Safe Substrates for Hermit Crabs

substrates for hermit crabs

Hermit Crabs are interesting creatures. The most common Hermit Crabs varieties available can live for 20 years or more if properly cared for! Over the years, there is a lot of information about Hermit Crab needs, yet severe blunders in hermit crab habitat selection are still widespread.

 The substrate determines whether or not the hermit crab can successfully molt and develop a new exoskeleton, as well as withstand attacks from cagemates during this critical period. Even if everything else is perfect, your Hermit Crab will die well before its “due date” if it doesn’t have access to the right substrates at the right depth.

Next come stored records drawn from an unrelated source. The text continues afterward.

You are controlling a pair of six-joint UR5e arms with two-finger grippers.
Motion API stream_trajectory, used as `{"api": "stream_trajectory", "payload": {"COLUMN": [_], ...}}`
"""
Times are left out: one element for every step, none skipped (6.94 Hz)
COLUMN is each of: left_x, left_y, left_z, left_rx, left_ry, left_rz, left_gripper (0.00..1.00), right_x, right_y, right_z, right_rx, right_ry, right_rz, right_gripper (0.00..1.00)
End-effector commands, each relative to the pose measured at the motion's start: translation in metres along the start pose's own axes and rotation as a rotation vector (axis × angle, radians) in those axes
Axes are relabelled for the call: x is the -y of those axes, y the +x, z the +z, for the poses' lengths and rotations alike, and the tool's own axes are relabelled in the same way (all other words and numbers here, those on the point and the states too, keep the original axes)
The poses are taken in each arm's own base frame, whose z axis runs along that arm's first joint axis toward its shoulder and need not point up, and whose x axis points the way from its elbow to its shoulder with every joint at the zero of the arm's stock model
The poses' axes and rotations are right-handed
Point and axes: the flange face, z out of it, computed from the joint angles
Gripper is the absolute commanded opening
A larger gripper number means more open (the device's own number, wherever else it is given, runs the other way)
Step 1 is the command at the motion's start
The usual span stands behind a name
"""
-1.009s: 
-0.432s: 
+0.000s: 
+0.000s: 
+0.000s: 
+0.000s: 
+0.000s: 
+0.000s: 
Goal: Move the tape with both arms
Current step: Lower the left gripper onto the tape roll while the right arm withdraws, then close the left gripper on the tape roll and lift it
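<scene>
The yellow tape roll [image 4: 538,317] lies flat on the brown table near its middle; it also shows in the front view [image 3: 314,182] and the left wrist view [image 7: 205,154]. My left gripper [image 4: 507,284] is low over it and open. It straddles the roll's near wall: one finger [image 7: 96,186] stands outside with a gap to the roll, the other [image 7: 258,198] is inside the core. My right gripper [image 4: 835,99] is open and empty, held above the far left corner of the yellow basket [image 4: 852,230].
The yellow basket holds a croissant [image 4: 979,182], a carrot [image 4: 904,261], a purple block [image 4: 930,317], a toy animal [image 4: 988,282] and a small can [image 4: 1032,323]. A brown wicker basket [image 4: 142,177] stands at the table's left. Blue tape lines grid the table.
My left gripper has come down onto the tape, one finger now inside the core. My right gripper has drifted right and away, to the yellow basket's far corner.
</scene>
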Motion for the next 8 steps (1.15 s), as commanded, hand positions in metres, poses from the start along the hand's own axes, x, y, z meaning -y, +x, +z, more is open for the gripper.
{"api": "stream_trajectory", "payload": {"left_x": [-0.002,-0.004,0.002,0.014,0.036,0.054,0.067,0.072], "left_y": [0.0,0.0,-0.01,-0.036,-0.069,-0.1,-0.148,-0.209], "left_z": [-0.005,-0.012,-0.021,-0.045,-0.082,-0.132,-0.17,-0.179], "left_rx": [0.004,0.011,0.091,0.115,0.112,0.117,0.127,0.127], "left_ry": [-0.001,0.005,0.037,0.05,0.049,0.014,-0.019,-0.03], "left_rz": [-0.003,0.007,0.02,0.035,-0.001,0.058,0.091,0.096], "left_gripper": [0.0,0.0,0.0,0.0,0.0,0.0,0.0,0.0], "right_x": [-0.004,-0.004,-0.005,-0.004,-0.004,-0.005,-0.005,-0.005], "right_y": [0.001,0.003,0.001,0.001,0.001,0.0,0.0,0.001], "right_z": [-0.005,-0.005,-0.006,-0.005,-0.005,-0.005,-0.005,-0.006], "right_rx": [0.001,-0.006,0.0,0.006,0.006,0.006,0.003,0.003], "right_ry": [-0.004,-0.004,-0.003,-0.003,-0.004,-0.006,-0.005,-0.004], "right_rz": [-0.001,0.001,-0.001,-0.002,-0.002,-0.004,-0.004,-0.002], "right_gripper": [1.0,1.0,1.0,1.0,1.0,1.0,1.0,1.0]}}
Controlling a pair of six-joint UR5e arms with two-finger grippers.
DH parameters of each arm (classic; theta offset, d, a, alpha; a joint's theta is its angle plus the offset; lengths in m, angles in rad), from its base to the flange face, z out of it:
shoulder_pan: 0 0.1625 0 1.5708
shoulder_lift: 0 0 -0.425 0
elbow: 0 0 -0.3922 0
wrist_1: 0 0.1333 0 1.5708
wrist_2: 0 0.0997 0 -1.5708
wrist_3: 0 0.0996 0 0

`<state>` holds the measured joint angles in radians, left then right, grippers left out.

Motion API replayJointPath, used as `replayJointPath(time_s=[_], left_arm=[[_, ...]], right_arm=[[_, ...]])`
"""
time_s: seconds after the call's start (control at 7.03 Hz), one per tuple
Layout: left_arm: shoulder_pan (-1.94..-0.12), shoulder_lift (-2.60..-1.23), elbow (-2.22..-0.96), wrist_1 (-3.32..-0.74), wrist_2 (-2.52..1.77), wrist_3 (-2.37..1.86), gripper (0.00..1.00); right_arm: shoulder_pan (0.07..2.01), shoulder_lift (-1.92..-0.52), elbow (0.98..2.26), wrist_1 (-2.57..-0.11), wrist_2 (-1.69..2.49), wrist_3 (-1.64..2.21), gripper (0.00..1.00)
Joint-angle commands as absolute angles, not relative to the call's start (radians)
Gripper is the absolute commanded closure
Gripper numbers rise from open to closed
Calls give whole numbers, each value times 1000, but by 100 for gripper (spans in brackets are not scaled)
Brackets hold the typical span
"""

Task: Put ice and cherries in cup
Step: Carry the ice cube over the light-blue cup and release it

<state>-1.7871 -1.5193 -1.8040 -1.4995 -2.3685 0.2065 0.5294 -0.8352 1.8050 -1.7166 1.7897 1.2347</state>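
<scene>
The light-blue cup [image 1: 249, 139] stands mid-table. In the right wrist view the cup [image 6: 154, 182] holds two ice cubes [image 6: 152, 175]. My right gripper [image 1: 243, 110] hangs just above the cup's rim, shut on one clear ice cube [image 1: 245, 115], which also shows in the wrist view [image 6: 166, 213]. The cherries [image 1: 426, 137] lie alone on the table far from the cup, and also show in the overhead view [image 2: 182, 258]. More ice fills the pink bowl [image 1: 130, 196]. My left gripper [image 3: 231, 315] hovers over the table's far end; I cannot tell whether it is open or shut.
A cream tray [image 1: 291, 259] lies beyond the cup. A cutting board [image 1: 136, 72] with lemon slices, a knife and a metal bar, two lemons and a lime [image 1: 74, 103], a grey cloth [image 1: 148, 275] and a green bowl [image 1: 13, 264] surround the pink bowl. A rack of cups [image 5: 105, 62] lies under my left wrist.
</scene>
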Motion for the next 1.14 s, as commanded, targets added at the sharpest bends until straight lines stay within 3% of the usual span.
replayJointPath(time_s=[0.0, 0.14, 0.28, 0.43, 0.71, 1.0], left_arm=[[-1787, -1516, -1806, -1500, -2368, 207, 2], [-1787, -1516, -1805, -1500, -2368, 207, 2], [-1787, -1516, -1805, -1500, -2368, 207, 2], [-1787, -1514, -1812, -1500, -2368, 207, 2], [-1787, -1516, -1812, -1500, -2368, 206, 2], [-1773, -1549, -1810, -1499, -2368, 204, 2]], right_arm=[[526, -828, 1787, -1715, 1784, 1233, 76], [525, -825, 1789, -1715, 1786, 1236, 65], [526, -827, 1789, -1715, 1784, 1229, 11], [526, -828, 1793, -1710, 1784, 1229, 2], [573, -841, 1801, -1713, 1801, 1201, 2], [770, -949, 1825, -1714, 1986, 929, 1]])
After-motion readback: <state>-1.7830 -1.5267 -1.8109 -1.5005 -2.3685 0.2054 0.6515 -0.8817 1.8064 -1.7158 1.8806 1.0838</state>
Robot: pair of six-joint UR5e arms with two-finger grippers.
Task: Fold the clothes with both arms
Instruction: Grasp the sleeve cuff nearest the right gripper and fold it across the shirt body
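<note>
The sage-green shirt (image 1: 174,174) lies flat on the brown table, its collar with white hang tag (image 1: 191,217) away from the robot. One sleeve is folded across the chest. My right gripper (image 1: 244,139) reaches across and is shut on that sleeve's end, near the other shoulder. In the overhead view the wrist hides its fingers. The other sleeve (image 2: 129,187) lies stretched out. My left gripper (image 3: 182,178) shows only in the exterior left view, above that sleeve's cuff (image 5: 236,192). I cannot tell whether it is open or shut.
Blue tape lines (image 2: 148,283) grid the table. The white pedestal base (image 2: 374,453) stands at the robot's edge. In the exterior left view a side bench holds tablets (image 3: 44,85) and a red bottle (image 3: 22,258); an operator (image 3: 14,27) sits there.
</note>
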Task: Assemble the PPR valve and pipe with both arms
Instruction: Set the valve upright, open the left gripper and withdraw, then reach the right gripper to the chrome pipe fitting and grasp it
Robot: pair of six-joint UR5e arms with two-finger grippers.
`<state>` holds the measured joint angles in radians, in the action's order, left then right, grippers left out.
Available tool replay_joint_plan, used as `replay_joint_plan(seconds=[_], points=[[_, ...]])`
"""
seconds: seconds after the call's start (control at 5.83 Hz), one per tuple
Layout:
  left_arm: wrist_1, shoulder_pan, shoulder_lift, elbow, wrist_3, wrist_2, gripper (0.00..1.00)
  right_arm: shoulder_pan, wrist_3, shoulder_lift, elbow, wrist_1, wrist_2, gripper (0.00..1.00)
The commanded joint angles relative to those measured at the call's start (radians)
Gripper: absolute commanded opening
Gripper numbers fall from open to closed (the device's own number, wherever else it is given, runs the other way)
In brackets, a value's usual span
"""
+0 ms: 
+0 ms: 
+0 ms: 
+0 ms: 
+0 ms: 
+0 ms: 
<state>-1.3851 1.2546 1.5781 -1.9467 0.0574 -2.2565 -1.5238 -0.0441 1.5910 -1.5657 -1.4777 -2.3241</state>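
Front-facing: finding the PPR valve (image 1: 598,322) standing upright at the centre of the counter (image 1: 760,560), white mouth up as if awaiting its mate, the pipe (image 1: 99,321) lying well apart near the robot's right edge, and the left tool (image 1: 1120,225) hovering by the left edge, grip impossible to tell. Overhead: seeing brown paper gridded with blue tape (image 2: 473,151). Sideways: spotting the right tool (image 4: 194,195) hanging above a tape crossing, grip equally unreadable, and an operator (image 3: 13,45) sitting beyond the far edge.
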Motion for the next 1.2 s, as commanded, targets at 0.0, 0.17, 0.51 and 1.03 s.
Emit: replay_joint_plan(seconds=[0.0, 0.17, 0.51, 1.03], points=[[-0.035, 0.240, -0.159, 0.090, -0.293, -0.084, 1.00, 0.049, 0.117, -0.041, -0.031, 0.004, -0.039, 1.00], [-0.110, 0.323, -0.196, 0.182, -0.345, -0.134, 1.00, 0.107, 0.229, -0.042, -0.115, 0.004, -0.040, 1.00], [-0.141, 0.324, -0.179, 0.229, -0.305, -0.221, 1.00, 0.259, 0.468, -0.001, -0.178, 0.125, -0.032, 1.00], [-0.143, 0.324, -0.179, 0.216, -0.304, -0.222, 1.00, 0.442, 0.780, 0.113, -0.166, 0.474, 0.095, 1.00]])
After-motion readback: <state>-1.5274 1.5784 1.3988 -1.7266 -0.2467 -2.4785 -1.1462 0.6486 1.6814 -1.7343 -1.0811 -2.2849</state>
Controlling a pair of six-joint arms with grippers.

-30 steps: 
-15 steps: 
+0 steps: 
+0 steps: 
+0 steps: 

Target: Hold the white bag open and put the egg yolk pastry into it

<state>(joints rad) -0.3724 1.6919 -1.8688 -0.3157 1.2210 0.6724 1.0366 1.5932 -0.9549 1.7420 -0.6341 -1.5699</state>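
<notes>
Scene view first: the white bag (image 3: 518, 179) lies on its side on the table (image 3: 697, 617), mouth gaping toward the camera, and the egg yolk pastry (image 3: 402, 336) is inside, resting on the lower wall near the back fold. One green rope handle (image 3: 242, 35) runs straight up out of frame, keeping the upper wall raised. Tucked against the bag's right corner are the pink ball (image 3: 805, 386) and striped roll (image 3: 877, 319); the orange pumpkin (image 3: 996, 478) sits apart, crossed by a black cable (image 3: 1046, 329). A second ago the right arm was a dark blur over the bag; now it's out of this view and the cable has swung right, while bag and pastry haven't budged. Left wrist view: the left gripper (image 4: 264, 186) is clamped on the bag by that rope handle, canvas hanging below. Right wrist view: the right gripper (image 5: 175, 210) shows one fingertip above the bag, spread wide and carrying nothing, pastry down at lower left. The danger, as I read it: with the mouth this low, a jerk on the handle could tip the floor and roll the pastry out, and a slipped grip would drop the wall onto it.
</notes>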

How to Choose the Safe Substrate for Your Hermit Crab

Since hermit crabs are nocturnal, they dig in the substrate for protection. During the day, the crabs relax in the sand and scavenge for food at night when it’s dark. It is critical to have enough of a nice, healthy substrate in your tank because they lie on it all day. Sand, forest bedding, crushed coral, gravel, small river pebbles, potting soil, and wood chips are some of the most popular substrate options on the market. However, keep in mind that not all of these kinds are suitable for crabs. Some of them make it difficult for hermit crabs to dig, while others are too rough and can’t keep moisture well. The different substrates are described below, along with which ones are suitable for pet hermit crabs.

What Safe Substrates are Available for Hermit Crabs?

Sand 

Sand is a good choice of substrate because it is appealing and crabs can tunnel under it without collapse. It is fairly expensive, too. For “Hermit crab sand” you don’t have to buy in sacks. The hardware store’s $50 pound sandbag is 3 dollars and as great as hermit crab sand.

Check always for any insects or cracks in your bag before you put any sand (or other substrate) in the crab. Sniff it, and don’t use it in the tank if there is a strange smell. Although most sand is washed or sterilized before it is packaged, rinsing the sand, letting it dry and baking it in the oven are still a good idea.

The sand’s depth should at least be sufficient for crabs to dive into it. It should also be moist, so when you set the crab, add a little water, but not too watery; you should aim for “sandcastle consistency.”

Forest Bedding

Forest bedding is a very good medium for crab use as it is sold when compounded into a tough brick. The bedding of the forest consists of coconut fibers that almost seem like soil, so finely scattered. It hardens a little overtime, allowing crabs to dig under it. You need to place the bedding of the forest in a bowl, add some water and wait until it is softened by sufficient water for easy breakage. Then add pre-arranged salt water to make it healthier. The crabs like to eat the substratum, which gives them the additional nutrients they require. 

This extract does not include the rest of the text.